New Tools for Resistance Breeding Based on Pathogen Genomics

It is known that resistance which is based on R genes or quantitatively acting genes can result in a yield penalty because of the associated costs of resistance. Therefore, new approaches based on completely different resistance mechanisms should also be considered and explored actively. One new strategy might be host-induced gene silencing (HIGS) which is based on RNAi and relies on a process where the presence of an RNAi construct in wheat would result in specific gene silencing in the pathogen. The success of this strategy has already been shown in transient assays (Nowara et al. 2010; Pliego et al. 2013). This approach is not based on endogenous resistance genes in the wheat host, but on sequence information from potentially relevant genes of the pathogen. Essential genes in the pathogen might be targeted by RNAi constructs expressed in wheat, resulting in down-regulation and ideally quantitative resistance against the specific pathogen species. In our group, we have recently developed the necessary genomic tools for such approaches in the wheat powdery mildew pathogen. The complete genomic sequence of the wheat powdery mildew genome is now available and can be used for such pathogen-based resistance strategies (Wicker et al. 2013).

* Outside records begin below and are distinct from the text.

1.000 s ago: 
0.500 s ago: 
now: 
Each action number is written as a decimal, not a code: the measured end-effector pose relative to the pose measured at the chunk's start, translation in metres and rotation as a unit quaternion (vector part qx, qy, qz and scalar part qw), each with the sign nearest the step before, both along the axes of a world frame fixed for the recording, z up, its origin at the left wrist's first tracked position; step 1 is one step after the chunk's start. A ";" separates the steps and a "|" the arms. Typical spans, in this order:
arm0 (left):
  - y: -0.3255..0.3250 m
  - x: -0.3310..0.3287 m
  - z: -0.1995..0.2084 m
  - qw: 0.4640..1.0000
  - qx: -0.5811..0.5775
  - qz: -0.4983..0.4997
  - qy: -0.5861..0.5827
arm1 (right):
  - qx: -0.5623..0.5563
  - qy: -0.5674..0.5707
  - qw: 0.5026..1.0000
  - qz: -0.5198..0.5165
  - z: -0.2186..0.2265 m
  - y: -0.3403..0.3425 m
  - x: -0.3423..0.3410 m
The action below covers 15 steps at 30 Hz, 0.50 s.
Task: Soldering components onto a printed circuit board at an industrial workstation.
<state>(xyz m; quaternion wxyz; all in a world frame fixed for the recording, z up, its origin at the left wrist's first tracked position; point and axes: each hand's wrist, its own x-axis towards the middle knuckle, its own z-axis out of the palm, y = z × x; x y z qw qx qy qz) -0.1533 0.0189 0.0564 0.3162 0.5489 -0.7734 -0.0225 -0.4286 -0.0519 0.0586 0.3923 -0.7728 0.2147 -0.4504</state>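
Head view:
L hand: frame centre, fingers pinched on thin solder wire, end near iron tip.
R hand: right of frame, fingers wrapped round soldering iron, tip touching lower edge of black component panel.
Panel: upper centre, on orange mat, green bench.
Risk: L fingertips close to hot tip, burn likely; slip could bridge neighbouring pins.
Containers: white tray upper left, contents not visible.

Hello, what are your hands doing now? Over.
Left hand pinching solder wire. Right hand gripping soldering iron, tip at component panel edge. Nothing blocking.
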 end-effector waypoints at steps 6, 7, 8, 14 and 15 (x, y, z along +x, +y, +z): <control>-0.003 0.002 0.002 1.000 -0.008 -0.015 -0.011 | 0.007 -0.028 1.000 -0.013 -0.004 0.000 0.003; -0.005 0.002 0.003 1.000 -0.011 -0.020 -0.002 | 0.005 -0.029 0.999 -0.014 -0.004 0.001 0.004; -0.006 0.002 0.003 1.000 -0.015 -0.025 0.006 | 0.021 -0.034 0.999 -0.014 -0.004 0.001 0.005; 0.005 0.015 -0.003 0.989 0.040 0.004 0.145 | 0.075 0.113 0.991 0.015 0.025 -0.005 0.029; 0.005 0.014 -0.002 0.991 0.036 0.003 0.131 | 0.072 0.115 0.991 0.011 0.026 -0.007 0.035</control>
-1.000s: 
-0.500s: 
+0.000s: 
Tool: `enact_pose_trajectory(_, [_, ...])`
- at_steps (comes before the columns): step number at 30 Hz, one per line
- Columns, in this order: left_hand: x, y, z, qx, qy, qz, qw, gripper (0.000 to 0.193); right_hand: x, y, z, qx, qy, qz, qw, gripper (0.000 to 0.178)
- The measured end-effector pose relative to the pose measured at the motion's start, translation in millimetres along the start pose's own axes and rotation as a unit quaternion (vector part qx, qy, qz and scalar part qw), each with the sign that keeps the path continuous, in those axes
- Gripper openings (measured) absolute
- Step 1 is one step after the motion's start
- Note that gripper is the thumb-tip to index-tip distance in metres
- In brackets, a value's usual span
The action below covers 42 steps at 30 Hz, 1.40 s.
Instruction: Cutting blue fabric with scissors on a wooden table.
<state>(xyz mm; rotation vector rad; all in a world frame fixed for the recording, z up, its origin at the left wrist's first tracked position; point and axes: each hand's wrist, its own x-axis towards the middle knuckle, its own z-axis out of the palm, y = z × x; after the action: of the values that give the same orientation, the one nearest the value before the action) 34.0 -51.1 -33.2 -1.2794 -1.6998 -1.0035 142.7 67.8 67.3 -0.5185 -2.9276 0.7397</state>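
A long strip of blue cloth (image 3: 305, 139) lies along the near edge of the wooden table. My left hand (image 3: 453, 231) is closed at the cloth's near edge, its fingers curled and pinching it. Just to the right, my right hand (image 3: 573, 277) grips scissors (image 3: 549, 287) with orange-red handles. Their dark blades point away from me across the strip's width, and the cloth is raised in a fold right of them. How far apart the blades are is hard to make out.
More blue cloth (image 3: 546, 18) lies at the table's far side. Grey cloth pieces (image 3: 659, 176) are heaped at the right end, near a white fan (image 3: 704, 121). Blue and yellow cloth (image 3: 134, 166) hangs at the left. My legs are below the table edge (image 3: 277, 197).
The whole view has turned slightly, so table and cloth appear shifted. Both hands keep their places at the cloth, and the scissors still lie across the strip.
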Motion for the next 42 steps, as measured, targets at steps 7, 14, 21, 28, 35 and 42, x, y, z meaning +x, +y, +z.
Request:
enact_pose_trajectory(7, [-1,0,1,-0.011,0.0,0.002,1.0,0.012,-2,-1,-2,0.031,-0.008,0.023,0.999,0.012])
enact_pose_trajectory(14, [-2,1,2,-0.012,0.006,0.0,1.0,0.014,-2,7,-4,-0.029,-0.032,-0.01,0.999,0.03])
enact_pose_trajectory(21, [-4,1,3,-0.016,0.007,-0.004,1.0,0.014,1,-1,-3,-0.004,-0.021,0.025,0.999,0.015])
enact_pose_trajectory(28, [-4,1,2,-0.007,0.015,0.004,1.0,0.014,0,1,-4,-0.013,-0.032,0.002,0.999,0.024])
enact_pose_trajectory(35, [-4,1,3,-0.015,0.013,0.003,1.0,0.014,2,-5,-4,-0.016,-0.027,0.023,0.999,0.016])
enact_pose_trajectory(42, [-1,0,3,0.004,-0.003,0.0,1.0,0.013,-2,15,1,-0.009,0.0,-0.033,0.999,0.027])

The approaches described in this contribution are both based on classical as well as transgenic tools to improve disease resistance breeding in wheat. The transgenic approaches will critically depend on public acceptance and a predictable, efficient regulatory framework. Given the enormous challenges for wheat production in the next decades, it is essential that the wheat scientists globally promote and explain to the public the use of classical and novel tools in breeding.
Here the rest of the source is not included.